• Trump the Democratic Leader?

    Politics, and democratic politics in particular, is a messy business.  There are multiple bottom lines to aim at, endless competing claims as to how scarce resources should be reconciled, differing views as to whose interests should take priority, and there are never any final victories – every battle has to be fought over and over again.

    It is a miracle that we bother with all those complexities.  But we do so because we know that it is better and fairer than any other system – particularly when the only real alternative is to allow the powerful just to grab what they want.

    But that does not stop critics from asserting that things would be better, if only we could hand the whole business of government over to those who know how to run things – and that sentiment often boils down to a simple wish for a “strong man”, usually a businessman, who will brook no nonsense and just get on with the job.

    That was in effect the pitch that worked for Donald Trump.  Put me in the White House, he seemed to say, and I will bring to the task of being President the experience and knowledge I have gained from heading a successful business empire.  I will cut through all the red tape, face down the agents of government and the elected legislature (which I will describe first as a “swamp” and now a “cesspool” that must be drained), sack those officials whom I do not like or who displease me, override the attempts of an independent judiciary to enforce the limits to my power prescribed by the Constitution, bemoan and attack the role of a free press.

    I alone will decide what is best for the country, just as if I were running my own business.  I represent in my own persona, in other words, all that is necessary to provide an effective democracy.

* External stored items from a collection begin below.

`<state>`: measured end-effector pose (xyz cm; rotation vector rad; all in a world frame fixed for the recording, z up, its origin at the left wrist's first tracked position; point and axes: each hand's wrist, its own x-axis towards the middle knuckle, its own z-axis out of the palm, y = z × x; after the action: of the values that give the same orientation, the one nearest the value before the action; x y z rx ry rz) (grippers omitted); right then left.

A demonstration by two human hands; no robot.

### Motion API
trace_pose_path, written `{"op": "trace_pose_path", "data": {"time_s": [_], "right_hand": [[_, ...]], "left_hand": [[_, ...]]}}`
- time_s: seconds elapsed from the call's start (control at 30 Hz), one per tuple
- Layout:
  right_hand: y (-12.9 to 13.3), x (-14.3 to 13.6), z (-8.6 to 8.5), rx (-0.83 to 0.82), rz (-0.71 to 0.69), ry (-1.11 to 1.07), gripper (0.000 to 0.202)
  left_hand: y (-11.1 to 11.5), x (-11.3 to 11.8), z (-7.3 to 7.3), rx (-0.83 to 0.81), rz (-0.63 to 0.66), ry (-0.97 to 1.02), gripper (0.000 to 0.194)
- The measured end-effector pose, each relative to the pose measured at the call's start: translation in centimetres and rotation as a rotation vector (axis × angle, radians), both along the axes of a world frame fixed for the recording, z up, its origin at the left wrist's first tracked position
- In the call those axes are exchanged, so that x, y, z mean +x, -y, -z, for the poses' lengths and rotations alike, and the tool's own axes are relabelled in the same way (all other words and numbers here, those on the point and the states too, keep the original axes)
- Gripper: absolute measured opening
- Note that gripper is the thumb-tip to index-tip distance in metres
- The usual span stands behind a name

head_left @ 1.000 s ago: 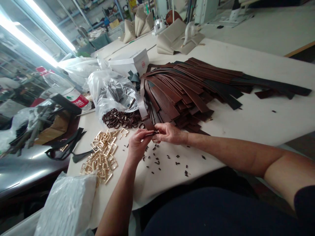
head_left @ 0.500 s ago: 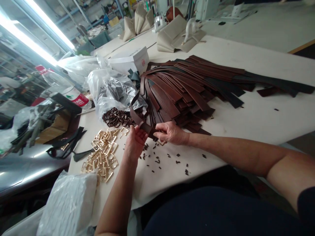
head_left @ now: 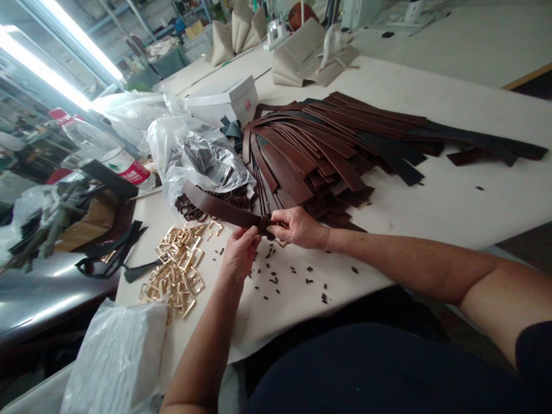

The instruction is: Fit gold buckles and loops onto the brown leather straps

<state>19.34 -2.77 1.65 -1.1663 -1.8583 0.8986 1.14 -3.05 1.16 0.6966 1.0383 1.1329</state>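
Observation:
A dark brown leather strap stretches between my hands above the table, its free end curving up to the left. My left hand pinches the strap between thumb and fingers. Closed round its other end is my right hand, with a bit of gold-coloured buckle showing under the fingers. A narrow leather loop sits around the strap between the two hands. To the left lies a heap of gold rectangular buckles, and behind it a pile of brown leather loops.
A large fan of brown leather straps covers the table behind my hands. Small dark scraps are scattered in front. Leftward are a plastic bag, a bottle and a wrapped white bundle. A white box stands farther back.
The strap's free end has swung down to the left and now lies flatter. My left thumb has closed onto the strap beside the loop, while my right hand keeps its grip.

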Motion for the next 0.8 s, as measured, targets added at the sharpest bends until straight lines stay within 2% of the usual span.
{"op": "trace_pose_path", "data": {"time_s": [0.13, 0.23, 0.37, 0.47, 0.53, 0.67, 0.73, 0.8], "right_hand": [[0.1, -0.1, 0.2, 0.064, -0.037, 0.066, 0.019], [0.3, -0.1, 0.2, 0.071, -0.042, 0.096, 0.017], [0.5, -0.2, 0.3, -0.085, -0.133, -0.118, 0.010], [0.4, -0.1, 0.7, -0.162, -0.234, -0.320, 0.033], [0.5, 0.0, 0.8, -0.124, -0.251, -0.344, 0.048], [1.1, 0.5, 0.8, 0.027, -0.162, -0.151, 0.060], [1.0, 1.0, 1.1, 0.074, -0.120, -0.072, 0.066], [0.4, 1.4, 1.7, 0.137, -0.061, -0.020, 0.072]], "left_hand": [[0.3, 0.3, -0.2, 0.121, -0.042, -0.050, 0.038], [0.4, 0.4, -0.3, 0.175, 0.010, -0.120, 0.037], [0.6, 0.0, -0.4, 0.200, 0.004, -0.181, 0.033], [0.4, -0.2, -0.2, 0.242, -0.024, -0.218, 0.036], [0.4, -0.2, -0.2, 0.242, 0.031, -0.226, 0.035], [0.8, 0.4, -0.8, 0.286, 0.173, -0.232, 0.031], [0.6, 0.5, -1.4, 0.405, 0.175, -0.292, 0.021], [0.3, 0.3, -2.3, 0.568, 0.182, -0.490, 0.008]]}}
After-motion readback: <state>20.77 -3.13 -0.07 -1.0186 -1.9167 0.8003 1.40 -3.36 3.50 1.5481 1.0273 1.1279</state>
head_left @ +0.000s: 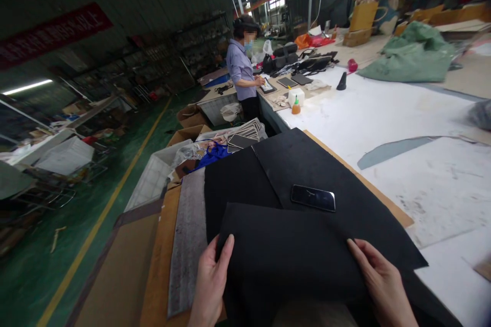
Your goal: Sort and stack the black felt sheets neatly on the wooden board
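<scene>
My left hand (pixel 213 276) pinches the left edge of a black fabric sheet (pixel 287 250), thumb on top and fingers underneath. On the sheet's right side my right hand (pixel 378 271) grips it the same way. The held sheet is raised toward me, and its near part runs out of view at the bottom. Beneath and beyond it lie larger black sheets (pixel 276 158) spread over the table corner. A dark smartphone (pixel 313 198) rests on them, just past the far edge of the held sheet.
A grey textured strip (pixel 187 240) and brown boards (pixel 126 260) lie at left. Beyond them stands a white bin (pixel 149 179) of scraps. The white tabletop (pixel 402 112) holds an orange glue bottle (pixel 296 106), a black cone (pixel 342 82) and green cloth (pixel 414 56). Two people stand working farther off.
</scene>
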The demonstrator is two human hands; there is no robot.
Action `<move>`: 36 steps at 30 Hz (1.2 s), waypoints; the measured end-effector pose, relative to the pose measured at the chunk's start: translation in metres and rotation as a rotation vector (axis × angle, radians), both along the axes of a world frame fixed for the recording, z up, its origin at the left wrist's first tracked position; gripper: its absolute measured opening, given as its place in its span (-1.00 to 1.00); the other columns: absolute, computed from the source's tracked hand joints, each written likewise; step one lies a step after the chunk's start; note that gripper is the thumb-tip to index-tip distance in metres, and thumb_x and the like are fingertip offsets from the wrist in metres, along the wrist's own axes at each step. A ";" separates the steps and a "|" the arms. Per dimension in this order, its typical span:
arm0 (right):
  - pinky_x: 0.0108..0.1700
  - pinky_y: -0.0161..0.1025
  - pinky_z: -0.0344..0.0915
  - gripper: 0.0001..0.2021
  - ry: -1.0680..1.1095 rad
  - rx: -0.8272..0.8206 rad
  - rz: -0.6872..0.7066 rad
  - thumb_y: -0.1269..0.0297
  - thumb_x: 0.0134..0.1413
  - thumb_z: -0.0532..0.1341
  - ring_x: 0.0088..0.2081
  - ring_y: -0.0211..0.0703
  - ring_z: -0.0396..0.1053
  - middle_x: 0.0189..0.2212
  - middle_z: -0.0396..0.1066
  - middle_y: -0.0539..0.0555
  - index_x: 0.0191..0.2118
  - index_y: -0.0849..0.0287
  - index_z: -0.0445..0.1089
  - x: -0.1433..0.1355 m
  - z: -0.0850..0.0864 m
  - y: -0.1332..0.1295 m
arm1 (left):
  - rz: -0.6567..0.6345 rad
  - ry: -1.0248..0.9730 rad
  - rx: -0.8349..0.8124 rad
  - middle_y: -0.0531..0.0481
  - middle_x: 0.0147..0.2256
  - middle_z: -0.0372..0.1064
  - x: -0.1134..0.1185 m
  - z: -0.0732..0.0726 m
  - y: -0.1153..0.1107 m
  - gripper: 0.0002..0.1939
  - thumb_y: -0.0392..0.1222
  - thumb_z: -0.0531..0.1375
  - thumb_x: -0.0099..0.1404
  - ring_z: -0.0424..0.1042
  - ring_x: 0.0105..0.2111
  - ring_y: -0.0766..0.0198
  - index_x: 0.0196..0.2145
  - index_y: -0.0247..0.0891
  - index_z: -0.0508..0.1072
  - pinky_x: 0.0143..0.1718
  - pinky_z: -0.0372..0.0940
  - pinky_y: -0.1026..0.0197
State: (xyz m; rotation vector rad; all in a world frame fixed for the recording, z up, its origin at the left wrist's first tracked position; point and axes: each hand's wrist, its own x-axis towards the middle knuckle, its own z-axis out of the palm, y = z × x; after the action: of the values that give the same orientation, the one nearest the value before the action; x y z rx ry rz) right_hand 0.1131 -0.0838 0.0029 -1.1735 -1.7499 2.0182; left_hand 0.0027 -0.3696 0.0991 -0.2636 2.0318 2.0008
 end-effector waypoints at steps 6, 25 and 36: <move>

    But President Trump is not the first businessman to learn the hard way that the techniques that worked in business can creat an unholy mess when applied to running the country.  In business, at least in the Trump view, there is a very obvious single bottom line to aim for.  People, mainly employees, do as they are told if they want to keep their jobs.  The absence of even a scintilla of self-doubt is everything – if people don’t like it, they can lump it.  The only rules are that winners make the rules and that the market always prevails.  Ethical behaviour has no value in itself but is worthwhile only if it is rewarded by the market.  Success comes to those who can get away with as much as they can.

    Politics, though, is altogether more complex and subtle.  In politics, people do not leap to it when they are told what to do.  They need to be persuaded, cajoled; positions must be changed, other views accommodated, compromises reached, alliances formed and broken.  Lessons are learned and voices from all quarters are heard and listened to.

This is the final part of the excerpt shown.